Mayim Bialik does not vaccinate her kids. She’s the spokesperson for the Holistic Moms Network. I know what you’re thinking: “holistic” doesn’t sound so bad. But take it away, Orac!

Just one look at its advisory board should tell you all you need to know. For instance, there’s Dr. Lauren Feder, who bills herself as specializing in “primary care medicine, pediatrics and homeopathy” and has been a frequent contributor to that bastion of quackery and antivaccine looniness, Mothering Magazine, where she recommended homeopathic remedies to treat whooping cough. It doesn’t get much quackier than that. But Feder is just the beginning. Also on the Holistic Moms advisory board is the grand dame of the antivaccine movement herself, the woman who arguably more than anyone else is responsible for starting the most recent iteration of the antivaccine movement in the U.S. Yes, I’m talking about Barbara Loe Fisher, the founder and president of the National Vaccine Information Center (NVIC), a bastion of antivaccine propaganda since the 1980s. She’s not the only antivaccine activist on the advisory board, though. There’s also Peggy O’Mara, publisher of Mothering Magazine and Sherri Tenpenny, who is described right on the Holistic Moms website as, “one of America’s most knowledgeable and outspoken physicians, warning against the negative impact of vaccines on health.” Then there’s Dr. Lawrence Rosen, “integrative” pediatrician who appeared at the NVIC “vaccine safety conference” back in 2009 with Barbara Loe Fisher and Andrew Wakefield. In fact, Barbara Loe Fisher, Sherri Tenpenny, and Lauren Feder are featured very prominently on the Holistic Moms Network page on vaccination.
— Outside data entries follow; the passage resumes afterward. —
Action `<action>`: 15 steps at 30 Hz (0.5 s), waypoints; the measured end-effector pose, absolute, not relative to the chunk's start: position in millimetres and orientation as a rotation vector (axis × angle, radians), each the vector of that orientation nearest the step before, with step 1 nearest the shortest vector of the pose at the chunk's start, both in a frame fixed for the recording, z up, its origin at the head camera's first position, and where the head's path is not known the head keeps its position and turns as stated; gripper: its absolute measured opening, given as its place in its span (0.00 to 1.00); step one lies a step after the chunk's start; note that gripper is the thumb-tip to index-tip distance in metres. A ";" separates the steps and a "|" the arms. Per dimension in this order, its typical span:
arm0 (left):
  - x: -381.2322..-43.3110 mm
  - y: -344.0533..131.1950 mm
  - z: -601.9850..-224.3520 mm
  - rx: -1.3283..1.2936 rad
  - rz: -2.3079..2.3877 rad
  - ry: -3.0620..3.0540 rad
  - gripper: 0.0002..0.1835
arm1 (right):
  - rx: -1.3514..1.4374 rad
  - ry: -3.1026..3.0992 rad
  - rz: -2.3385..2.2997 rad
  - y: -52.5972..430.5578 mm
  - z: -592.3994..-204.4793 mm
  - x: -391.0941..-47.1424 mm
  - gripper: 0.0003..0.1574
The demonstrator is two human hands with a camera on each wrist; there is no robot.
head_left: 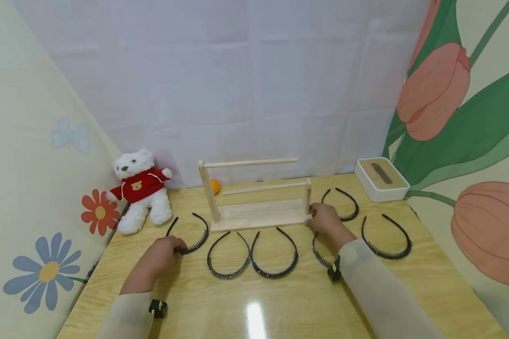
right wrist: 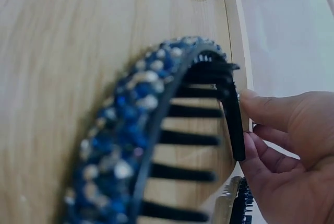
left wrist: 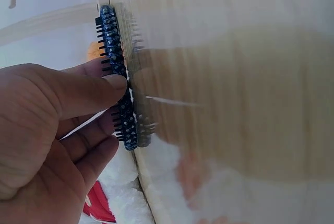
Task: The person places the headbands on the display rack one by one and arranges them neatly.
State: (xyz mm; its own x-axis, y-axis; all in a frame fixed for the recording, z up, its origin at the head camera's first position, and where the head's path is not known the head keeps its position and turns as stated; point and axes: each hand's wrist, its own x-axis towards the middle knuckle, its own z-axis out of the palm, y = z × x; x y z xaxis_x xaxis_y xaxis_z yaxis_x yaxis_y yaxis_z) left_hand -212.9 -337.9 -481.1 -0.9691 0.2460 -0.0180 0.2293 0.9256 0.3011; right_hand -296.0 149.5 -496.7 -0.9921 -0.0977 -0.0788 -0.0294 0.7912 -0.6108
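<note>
At the left of the table, my left hand (head_left: 163, 252) pinches a dark toothed headband (head_left: 197, 244) by its front. In the left wrist view the thumb lies across this headband's blue beaded band (left wrist: 127, 122), with fingers behind its teeth. My right hand (head_left: 326, 219) grips the lower right end of a pale wooden rack (head_left: 260, 215), which has two posts and two horizontal rods. Below the right wrist lies another headband (head_left: 322, 259), partly hidden by the hand and sleeve. Its blue and silver beads (right wrist: 122, 114) loom large in the right wrist view, beside the fingers.
Two headbands lie side by side in front of the rack, the left one (head_left: 229, 275) and the right one (head_left: 275, 274). Further right are two more headbands, one behind (head_left: 351, 215) and one nearer (head_left: 392, 255). A white box (head_left: 381, 190) and a teddy bear (head_left: 142, 188) stand behind.
</note>
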 end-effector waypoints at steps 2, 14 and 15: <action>-210.9 -337.1 -479.9 0.380 0.458 3.026 0.11 | -0.112 2.879 -0.963 149.0 -497.3 -295.7 0.26; -188.9 -326.9 -457.0 0.274 0.920 2.997 0.11 | -0.086 2.872 -0.999 148.8 -496.9 -294.8 0.22; -188.4 -325.9 -453.6 0.245 0.983 2.971 0.12 | -0.088 2.873 -0.992 148.7 -496.8 -294.7 0.22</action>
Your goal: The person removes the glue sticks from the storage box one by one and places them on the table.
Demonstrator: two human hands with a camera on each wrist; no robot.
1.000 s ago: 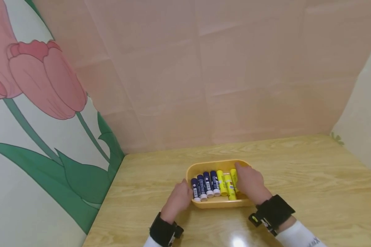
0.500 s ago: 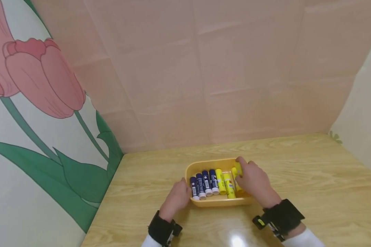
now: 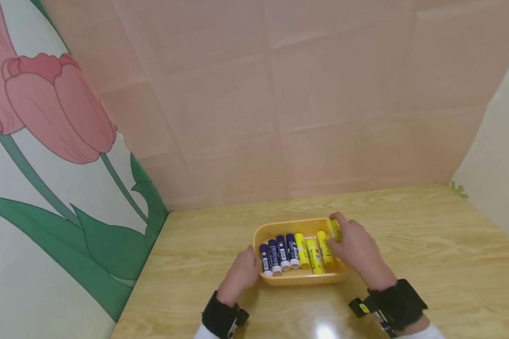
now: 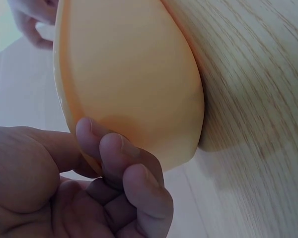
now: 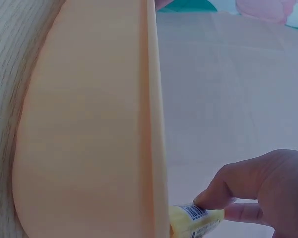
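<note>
My left hand point(image 3: 243, 269) grips the left end of a yellow-orange plastic tray point(image 3: 305, 281); in the left wrist view the thumb and curled fingers pinch its rim point(image 4: 64, 106). At the tray's right end, my right hand point(image 3: 357, 247) pinches a yellow glue stick point(image 3: 334, 229) between thumb and fingers. The right wrist view shows this glue stick point(image 5: 193, 220) tilted past the rim, its lower end hidden by the tray wall. Inside the tray, several navy glue sticks point(image 3: 282, 252) with white ends lie side by side at the left. Three yellow glue sticks point(image 3: 315, 256) lie to their right.
The tray stands on a light wood-grain table point(image 3: 208, 245). Behind the table hangs a pinkish-beige sheet point(image 3: 280, 117). A panel with painted tulips point(image 3: 59, 108) borders the left side, and a pale panel point(image 3: 500, 165) borders the right.
My right hand has moved right with the yellow glue stick, uncovering the third yellow one in the tray. The left hand keeps its grip on the rim.
</note>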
But that’s not all. If there’s one more thing that should tell you all you need to know about the Holistic Moms Network approach to science-based medicine, then take a look at its sponsors: Boiron (manufacturer of the homeopathic remedy for flu known as Oscillococcinum), the Center for Homeopathic Education (and I bet it is homeopathic too), the National Center for Homeopathy, and a whole bunch of other purveyors of woo and quackery.

And he has a lot more to say, as usual.

So why is this woo-peddling, vaccination-denying sitcom star being featured as a speaker at NSTA? I don’t know. Because she has a Ph.D. and pretends to be socially inept on TV? That doesn’t seem to be a good reason. Will Jenny McCarthy be invited to deliver a keynote next year? How about Ken Ham — he’s very into ‘science’ education, you know. Gosh, if we’re going to open the door to quacks, the pool of potential speakers just expanded immensely! Joseph Mercola? Andrew Weil? Deepak Chopra!

Tsk, NSTA. Do you vet your speakers at all?